INSTRUCTIONS FOR THE TASK:
Give back the material that follows, identical in every line.
========================
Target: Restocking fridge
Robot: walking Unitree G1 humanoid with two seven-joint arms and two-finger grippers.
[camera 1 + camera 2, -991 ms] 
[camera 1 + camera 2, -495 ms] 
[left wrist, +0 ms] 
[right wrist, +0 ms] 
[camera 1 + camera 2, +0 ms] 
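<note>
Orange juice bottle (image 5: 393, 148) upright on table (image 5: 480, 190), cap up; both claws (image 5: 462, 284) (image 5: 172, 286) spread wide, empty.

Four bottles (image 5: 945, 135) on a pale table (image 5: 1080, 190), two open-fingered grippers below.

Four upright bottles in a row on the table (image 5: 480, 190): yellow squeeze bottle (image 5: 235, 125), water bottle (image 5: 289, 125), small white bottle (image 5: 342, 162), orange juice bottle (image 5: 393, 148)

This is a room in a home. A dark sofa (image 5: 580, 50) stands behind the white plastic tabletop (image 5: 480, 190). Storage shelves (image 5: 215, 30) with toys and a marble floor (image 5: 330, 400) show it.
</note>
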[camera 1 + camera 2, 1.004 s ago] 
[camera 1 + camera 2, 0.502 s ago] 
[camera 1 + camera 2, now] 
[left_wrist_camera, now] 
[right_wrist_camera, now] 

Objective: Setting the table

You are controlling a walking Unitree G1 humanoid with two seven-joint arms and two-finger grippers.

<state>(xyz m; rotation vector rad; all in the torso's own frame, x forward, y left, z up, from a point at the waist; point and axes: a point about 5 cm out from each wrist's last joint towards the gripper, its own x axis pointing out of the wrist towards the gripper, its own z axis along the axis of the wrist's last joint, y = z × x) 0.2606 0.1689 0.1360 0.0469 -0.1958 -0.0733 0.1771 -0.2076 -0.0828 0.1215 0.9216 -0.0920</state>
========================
THE ANSWER:
Target: Restocking fridge
Robot: walking Unitree G1 humanoid with two seven-joint arms and two-finger grippers.
[camera 1 + camera 2, -991 ms] 
[camera 1 + camera 2, -495 ms] 
[left wrist, +0 ms] 
[right wrist, +0 ms] 
[camera 1 + camera 2, +0 ms] 
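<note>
Orange juice bottle (image 5: 393, 148) upright on table (image 5: 480, 190), cap up; both claws (image 5: 462, 284) (image 5: 172, 286) spread wide, empty.

Four bottles (image 5: 945, 135) on a pale table (image 5: 1080, 190), two open-fingered grippers below.

Four upright bottles in a row on the table (image 5: 480, 190): yellow squeeze bottle (image 5: 235, 125), water bottle (image 5: 289, 125), small white bottle (image 5: 342, 162), orange juice bottle (image 5: 393, 148)

This is a room in a home. A dark sofa (image 5: 580, 50) stands behind the white plastic tabletop (image 5: 480, 190). Storage shelves (image 5: 215, 30) with toys and a marble floor (image 5: 330, 400) show it.
</note>
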[camera 1 + camera 2, 1.004 s ago] 
[camera 1 + camera 2, 0.502 s ago] 
[camera 1 + camera 2, now] 
[left_wrist_camera, now] 
[right_wrist_camera, now] 

Objective: Setting the table

You are controlling a walking Unitree G1 humanoid with two seven-joint arms and two-finger grippers.

<state>(xyz m; rotation vector rad; all in the torso's own frame, x forward, y left, z up, from a point at the waist; point and axes: a point about 5 cm out from each wrist's last joint towards the gripper, its own x axis pointing out of the wrist towards the gripper, its own z axis along the axis of the wrist's last joint, y = z × x) 0.2606 0.1689 0.1360 0.0469 -0.1958 -0.0733 0.1771 -0.2076 -0.0828 0.1215 0.9216 -0.0920</state>

That finishes the exercise.